Будничным утром Женя выбирался на учёбу. Нина Карповна встречалась на лестничной площадке. Она будто специально выжидала, когда он выйдет, дабы сопроводить его на трамвайную остановку.
Старуха везла за собой двухколёсную коляску, пухлую, тяжёлую. Колёса люфтили, погнутая ось скрипела. Женя предлагал ей помощь, но старушка лишь отмахивалась рукой, мол, сама дотащит. Казалось, что бабка двинута, она много говорила о мясе. Она поведала ему, что мясо следует нарезать поперёк волокон, ведь оно станет мягче, и кусок можно легко прожевать. Она дала совет, что лучше для резки мяса пригодится острый нож и деревянная доска. Так мало шансов себя поранить.
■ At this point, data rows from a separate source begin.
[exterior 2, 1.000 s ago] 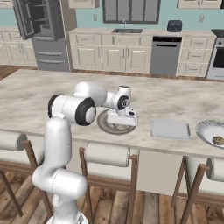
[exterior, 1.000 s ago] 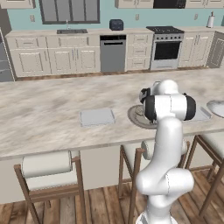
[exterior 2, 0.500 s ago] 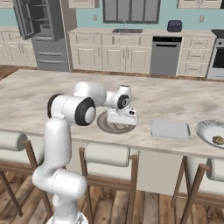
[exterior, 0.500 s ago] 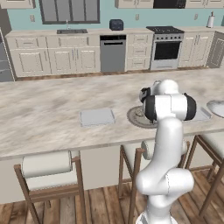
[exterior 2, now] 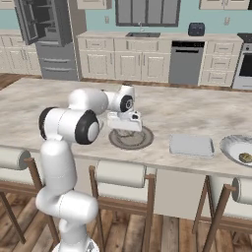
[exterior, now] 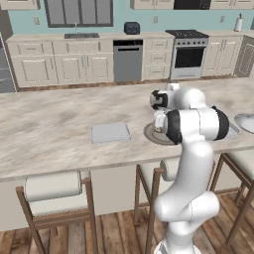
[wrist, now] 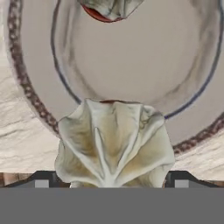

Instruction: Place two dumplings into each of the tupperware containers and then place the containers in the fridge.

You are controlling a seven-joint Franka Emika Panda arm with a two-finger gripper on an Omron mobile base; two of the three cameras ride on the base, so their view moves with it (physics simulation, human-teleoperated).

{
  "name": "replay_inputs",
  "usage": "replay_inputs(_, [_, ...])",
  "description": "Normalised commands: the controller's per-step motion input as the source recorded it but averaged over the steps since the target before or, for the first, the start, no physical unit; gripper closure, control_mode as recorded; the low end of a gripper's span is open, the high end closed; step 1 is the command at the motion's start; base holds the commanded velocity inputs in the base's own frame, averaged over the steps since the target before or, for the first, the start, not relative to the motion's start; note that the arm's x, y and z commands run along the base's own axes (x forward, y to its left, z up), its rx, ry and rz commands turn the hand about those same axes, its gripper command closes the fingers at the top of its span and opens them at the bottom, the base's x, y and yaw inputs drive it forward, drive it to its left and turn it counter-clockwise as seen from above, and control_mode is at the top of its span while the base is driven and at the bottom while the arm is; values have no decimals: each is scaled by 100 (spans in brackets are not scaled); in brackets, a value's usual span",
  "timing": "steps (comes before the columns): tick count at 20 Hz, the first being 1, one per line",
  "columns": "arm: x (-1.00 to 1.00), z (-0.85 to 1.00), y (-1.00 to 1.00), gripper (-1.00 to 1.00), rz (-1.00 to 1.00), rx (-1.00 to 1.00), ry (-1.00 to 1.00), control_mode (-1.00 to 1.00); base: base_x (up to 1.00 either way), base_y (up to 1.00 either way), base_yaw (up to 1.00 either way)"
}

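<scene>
The robot's two-finger hand hangs low over the round brownish-grey plate at the middle of the right base picture, on the pale marbled desk. In the hand picture its two dark finger tips stand wide apart at the bottom edge, one on each side of a tan, crimped dumpling that sits on the near rim of the plate. The jaws are spread wide and I cannot see them pressing on it, so I judge the dumpling bracketed but not yet gripped. A second dumpling lies at the top of that picture, on the far side of the plate.

One shallow, pale grey rectangular tupperware container lies left of the plate in the left base picture, and as far as I can see nothing is in it. At the right edge of the right base picture a white bowl holds something small and brownish, perhaps another dumpling; it is too small to tell. The tall grey fridge stands in the upper left of that picture, its door seemingly ajar, well apart from the desk.

To my eye the task has barely begun: no dumpling visibly sits in a container, and none is in the fridge. Filling both containers and carrying them over is still left.
</scene>
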Motion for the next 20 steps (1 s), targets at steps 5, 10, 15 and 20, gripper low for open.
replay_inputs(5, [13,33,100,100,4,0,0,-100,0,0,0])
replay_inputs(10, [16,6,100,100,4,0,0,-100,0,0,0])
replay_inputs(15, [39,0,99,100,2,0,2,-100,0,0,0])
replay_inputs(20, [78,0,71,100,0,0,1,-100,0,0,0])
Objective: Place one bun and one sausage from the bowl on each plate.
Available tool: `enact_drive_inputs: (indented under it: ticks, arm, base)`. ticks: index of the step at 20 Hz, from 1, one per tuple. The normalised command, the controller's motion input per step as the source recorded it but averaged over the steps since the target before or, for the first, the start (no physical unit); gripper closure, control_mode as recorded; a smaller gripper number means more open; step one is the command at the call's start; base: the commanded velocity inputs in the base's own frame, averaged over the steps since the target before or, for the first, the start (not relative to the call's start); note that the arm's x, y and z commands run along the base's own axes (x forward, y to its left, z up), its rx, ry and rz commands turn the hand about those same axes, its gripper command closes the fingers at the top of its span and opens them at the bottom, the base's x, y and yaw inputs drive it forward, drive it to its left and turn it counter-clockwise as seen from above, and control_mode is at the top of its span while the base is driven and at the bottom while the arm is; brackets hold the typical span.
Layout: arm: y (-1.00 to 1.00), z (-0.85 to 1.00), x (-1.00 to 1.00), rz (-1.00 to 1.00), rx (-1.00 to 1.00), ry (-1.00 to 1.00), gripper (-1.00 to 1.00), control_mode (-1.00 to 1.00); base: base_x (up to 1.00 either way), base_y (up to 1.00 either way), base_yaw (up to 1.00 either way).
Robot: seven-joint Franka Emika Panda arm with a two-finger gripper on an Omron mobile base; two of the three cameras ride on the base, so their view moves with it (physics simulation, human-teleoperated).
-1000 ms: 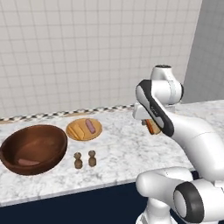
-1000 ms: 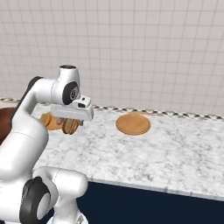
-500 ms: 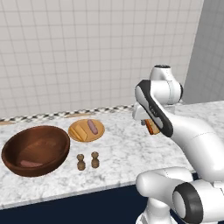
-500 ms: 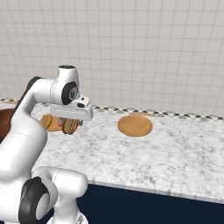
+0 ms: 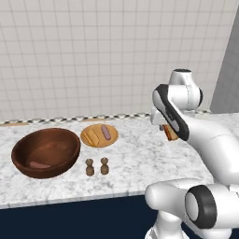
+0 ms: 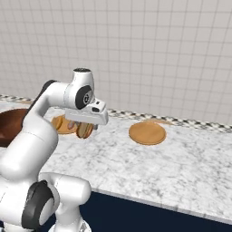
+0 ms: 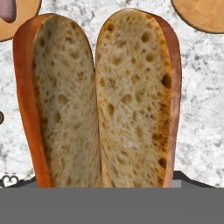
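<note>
Left plate (image 5: 87,138) done: bun plus sausage. Pincer (image 6: 84,130) grips second bun (image 7: 98,100) above counter (image 6: 149,167); right plate (image 6: 147,134) bare (one sausage (image 5: 40,165) waits in bowl (image 5: 45,152)).

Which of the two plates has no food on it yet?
The plate to the arm's right, bare tan. The other plate, beside the bowl, already holds a bun and sausage.

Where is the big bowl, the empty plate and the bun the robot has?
bowl (image 5: 56,140), left base view, on its inner back wall.
empty plate (image 6: 147,133), right base view, on its flat middle.
bun (image 7: 100,105), hand view, on its cut face.
</note>
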Motion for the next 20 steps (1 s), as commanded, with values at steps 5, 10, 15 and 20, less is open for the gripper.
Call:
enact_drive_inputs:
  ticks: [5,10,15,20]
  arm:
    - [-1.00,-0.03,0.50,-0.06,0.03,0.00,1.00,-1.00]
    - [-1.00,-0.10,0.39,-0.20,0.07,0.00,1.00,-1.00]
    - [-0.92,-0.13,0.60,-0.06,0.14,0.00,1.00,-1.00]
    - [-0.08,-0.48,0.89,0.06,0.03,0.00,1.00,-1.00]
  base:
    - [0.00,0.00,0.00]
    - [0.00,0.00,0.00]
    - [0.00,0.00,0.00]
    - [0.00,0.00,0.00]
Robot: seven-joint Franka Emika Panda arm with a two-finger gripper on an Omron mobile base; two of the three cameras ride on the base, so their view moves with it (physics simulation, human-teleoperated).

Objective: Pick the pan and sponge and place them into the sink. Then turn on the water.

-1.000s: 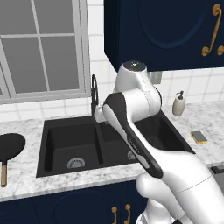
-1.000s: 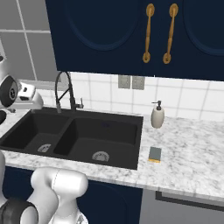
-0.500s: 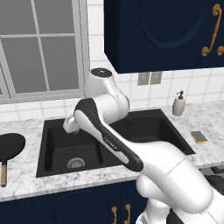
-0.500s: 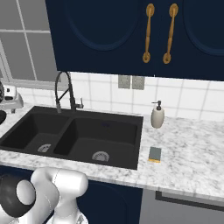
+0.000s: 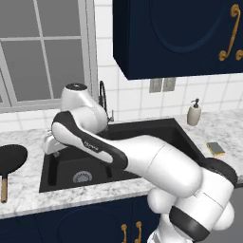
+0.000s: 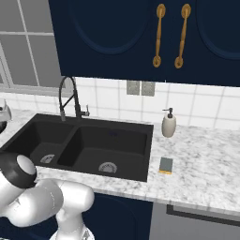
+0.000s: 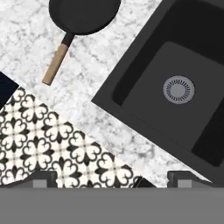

Нина Карповна топтала асфальт, шаркали её стоптанные туфли, но шла она быстро, на кривых-то ногах, отчего Женя порой не поспевал за ней. Её левое плечо косило, в сиреневых кудряшках дразнились утренние лучи солнца, и большая грудь, вздымаясь от жизни, свисала до пупа, как мучной мешок.
– На ярманку поеду, – дыша чесноком и благодатью, говорила старушка, утомившись от долгих нудных расспросов о молодых Жениных делах. – Мяса продам. Куплю соли, пяску. А чо – пясок там дешёвый, всего сорок восимь рублёв за кило. А в магазене уже писят шесть. Это только за кило! Видал, наценка! Дурят народ. Оне думают, што у меня пенсия – резина! Сча-ас!
И она расстроено отлячивала нижнюю губу и дальше катила коляску.
По пятницам, когда у Жени удавались выходные, к нему в гости заглядывал дядя Серёжа. Он заваливался в тапках, без майки, в трико, а в руке бережно стискивал за горлышко штоф водки.
Дядя Серёжа ничего не пил, кроме водки. Даже пиво не приветствовал.
– От пива вымя лезет! От водки кол стоит! – опытным путём подтверждал дядя Серёжа, словно прожил не один век.
Женя расчленял колбасу и шинковал хлеба ради закуски.
Так засиживались до поздней ночи в кухонном сиянии лампочки, уговаривали рюмку за рюмкой, коптили глазами мушкару под потолком, либо вникали в беспощадный смысл ночи, оплетающейся за оконным переплётом, и судорожно вспоминали баб. «Бабы» – единственная стоящая тема, приемлемая для дяди Серёжи, он и развёлся-то из-за баб.
– Мужик полигамен, и не ебёт! – говорил он, словно небу завещая.
На третьем стакане дядя Серёжа высвобождал мысли о бабах, его усы оживали, рот заикался, будто из «шмайсера» стрелял.